The winner and two runners-up were also featured in a Net Impact "Issues in Depth" webinar on Earth Day, titled The "Circular Economy is Calling: Closing the Loop in the Smartphone Industry."

Taking an Accessibility Concept to the Next Level

Another participating team developed a concept called FontsAloud, which aims to convert old smartphones into optical reading aides for users who are blind or visually impaired. Sprint was so intrigued with this concept that these MBA students from Boston University have been invited to join us at our headquarters in Kansas City for the summer as interns in Sprint's Technology Innovation Center to develop a prototype of the device. They have accepted and will be working closely with our Accessibility and CSR teams.
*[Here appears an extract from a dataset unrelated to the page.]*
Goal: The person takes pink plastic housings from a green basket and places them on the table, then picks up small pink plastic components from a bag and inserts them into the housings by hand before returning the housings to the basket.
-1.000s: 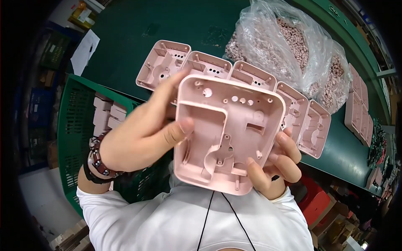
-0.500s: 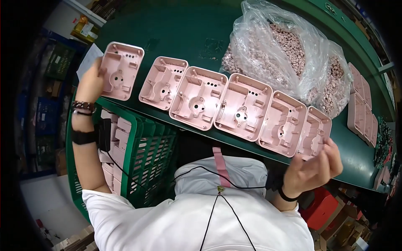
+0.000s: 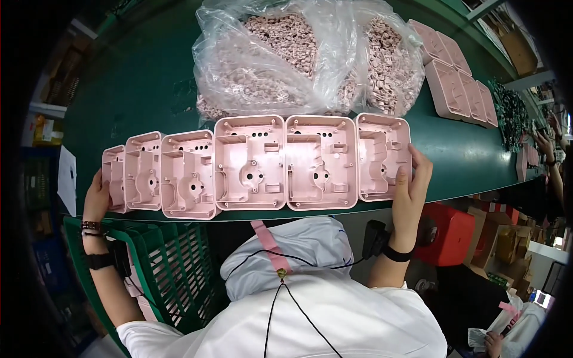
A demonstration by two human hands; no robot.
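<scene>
pink plastic housings, round-cornered, lie rowed, both hands' fingers holding the ends.

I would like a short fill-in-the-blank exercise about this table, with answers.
On the green table, ____ pink rectangular plastic housings form the near row.
The bare left hand touches the row's ____ end.
Beyond the row, a clear plastic bag holds small parts coloured ____.
The slatted plastic basket at lower left is ____.

Answers: six; left; pink; green.
</scene>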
Our hope is that this contest sparks the imagination of the industry, inventors and entrepreneurs, in order to grow the aftermarket for smartphones and other electronic devices. Knowing an ecosystems-based approach works best, we see future opportunities to engage device manufacturers in a dialogue about open-ended design to make repurposing even easier, work with academic labs and incubators to explore the potential and limitations of repurposing, crowd source ideas with our customers to identify creative new products, and help accelerate entrepreneurial ventures with viable business opportunities in this space.

We also will continue to try and drive production innovation through initiatives like the SEC, which look to harness creativity and desire to do good - traits inherent in the current generation of business students and socially minded entrepreneurs who embrace sustainability. For they are the ones who will help companies like us create added value for our products, and society.